## TASK INSTRUCTIONS
Your task is to repeat exactly the lines below between the line holding "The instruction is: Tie" and the line holding "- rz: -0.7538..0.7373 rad", inclusive, and only those.

### AVAILABLE DATA

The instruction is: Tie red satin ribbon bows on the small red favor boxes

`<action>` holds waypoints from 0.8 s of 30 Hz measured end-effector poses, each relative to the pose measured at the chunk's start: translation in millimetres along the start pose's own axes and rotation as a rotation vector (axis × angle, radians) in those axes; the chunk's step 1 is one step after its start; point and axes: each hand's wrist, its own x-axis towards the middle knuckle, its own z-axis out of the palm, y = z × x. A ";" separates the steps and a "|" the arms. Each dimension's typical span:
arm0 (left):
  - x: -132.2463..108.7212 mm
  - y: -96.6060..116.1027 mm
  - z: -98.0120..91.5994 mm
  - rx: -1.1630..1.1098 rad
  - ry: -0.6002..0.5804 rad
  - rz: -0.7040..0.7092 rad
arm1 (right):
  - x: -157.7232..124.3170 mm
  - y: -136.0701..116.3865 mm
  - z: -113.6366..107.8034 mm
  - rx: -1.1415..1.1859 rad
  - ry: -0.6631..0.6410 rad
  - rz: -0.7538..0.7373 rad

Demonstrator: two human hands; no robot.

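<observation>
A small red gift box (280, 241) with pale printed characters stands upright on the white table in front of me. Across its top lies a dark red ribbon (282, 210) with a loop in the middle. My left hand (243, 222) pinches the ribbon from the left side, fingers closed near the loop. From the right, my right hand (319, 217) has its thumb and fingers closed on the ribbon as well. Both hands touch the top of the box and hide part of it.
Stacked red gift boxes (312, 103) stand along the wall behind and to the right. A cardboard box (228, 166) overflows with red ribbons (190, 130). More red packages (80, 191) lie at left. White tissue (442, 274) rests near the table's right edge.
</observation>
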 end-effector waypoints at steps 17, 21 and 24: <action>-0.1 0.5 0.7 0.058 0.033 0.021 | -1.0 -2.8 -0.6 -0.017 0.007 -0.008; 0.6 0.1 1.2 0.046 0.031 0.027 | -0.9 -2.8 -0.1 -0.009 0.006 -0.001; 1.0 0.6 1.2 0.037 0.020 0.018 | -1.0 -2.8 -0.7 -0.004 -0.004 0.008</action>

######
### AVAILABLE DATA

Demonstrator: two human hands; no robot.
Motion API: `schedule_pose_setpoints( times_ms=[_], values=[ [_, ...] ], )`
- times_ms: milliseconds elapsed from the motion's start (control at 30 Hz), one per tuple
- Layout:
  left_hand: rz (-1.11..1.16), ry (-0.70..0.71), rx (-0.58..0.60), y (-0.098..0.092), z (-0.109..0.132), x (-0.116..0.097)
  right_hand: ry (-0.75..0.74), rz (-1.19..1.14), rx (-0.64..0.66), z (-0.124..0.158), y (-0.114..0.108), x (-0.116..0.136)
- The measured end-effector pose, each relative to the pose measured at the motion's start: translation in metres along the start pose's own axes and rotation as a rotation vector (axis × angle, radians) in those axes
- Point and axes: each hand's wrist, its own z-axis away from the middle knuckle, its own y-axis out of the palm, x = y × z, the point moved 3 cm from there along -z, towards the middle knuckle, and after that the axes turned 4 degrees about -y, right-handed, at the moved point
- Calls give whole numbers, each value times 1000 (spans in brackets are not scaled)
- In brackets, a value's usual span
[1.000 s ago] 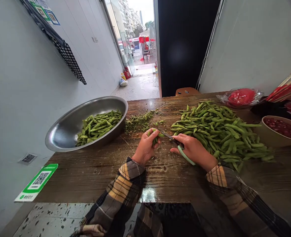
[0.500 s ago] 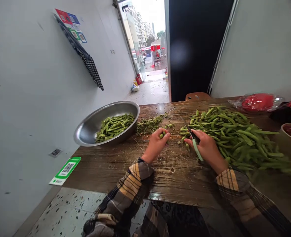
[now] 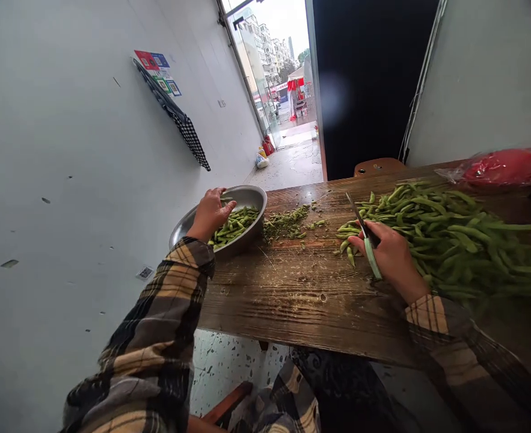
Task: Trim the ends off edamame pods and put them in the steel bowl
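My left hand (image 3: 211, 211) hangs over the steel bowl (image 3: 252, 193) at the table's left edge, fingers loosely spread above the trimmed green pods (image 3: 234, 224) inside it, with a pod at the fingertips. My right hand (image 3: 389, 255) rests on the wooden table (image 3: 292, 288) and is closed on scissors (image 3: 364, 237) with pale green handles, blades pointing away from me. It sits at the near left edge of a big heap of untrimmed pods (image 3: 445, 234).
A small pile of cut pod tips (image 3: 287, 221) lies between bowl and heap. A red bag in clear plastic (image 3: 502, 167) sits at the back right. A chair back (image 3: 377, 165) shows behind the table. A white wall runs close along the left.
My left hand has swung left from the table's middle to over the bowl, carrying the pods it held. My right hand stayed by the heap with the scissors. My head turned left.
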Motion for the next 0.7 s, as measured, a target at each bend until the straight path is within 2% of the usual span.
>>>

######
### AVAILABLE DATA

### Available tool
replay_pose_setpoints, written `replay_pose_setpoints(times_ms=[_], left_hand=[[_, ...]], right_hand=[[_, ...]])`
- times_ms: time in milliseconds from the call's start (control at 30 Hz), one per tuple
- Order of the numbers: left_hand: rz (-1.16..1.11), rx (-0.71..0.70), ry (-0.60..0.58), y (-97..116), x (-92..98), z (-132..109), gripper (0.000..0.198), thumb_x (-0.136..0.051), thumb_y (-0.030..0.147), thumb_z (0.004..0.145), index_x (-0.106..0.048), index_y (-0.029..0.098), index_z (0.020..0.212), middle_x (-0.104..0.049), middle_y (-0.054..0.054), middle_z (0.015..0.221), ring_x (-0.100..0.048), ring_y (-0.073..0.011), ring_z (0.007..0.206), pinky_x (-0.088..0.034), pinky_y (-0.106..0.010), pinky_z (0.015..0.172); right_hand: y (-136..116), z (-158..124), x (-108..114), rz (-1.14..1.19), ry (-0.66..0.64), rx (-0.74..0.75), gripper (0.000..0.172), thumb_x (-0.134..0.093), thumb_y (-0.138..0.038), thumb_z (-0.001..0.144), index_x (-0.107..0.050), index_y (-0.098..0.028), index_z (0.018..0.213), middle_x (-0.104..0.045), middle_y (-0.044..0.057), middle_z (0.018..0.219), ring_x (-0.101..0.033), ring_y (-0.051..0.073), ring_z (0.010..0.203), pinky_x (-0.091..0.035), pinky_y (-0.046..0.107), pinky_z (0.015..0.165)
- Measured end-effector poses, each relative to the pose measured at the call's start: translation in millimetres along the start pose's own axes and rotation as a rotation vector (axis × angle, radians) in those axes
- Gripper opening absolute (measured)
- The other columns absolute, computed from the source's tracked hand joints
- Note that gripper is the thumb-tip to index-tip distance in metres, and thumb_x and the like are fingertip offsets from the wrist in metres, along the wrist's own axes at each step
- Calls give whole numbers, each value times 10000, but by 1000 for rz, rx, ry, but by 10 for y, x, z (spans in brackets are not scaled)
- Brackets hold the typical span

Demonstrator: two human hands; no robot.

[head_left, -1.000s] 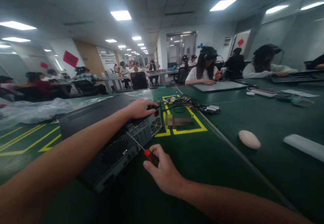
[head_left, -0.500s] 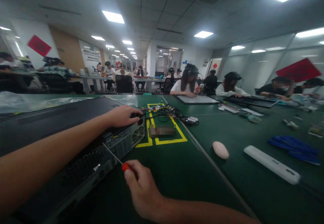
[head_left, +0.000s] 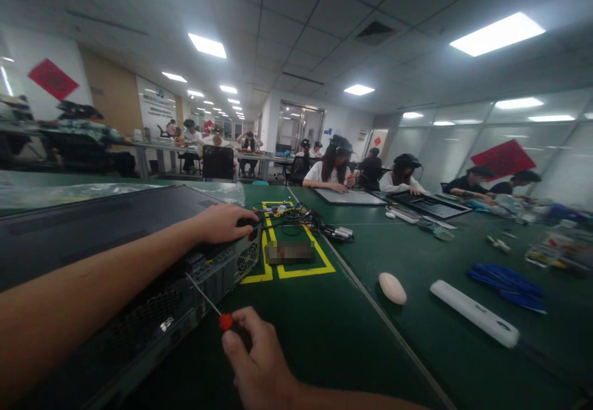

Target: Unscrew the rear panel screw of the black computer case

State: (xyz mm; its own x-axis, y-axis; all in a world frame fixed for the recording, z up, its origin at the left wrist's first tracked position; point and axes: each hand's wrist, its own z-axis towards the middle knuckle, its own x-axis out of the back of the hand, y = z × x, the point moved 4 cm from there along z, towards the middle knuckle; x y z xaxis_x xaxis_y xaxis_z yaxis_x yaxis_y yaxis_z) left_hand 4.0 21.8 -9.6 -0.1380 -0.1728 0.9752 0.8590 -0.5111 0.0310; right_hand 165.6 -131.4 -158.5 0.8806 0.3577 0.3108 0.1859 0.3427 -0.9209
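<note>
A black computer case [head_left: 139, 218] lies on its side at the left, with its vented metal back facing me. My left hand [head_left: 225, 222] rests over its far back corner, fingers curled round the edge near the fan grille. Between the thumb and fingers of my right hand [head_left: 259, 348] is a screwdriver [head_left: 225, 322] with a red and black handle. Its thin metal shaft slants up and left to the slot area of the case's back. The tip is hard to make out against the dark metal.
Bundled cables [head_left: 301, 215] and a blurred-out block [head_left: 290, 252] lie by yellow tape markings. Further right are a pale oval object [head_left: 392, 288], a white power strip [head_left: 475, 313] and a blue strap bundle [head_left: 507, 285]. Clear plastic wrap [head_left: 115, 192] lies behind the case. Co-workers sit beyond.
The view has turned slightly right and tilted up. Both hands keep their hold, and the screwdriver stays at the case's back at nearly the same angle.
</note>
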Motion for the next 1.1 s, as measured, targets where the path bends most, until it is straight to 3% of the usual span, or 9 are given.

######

## REPLY
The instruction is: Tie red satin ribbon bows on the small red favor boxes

`<action>` holds waypoints from 0.8 s of 30 Hz measured end-effector poses, each relative to the pose measured at the chunk's start: translation in millimetres along the start pose's own axes and rotation as a rotation vector (axis × angle, radians) in those axes; the chunk's step 1 is one step after its start; point and axes: each hand's wrist, its own x-axis towards the middle knuckle, its own z-axis out of the palm, y = z × x. A ";" separates the steps and a "|" the arms. Each dimension's typical span:
arm0 (left):
  - x: -132.2463..108.7212 mm
  - y: -96.6060..116.1027 mm
  - z: -98.0120..91.5994 mm
  - rx: -1.1630..1.1098 rad
  - ry: -0.6002..0.5804 rad
  - rz: -0.7040..0.7092 rad
arm1 (right):
  - x: -157.7232..124.3170 mm
  - y: -136.0701..116.3865 mm
  - z: -113.6366..107.8034 mm
  - rx: -1.1415..1.1859 rad
  - ry: -0.6631..0.6410 rad
  - rz: -0.7538..0.7373 rad

No further response is required.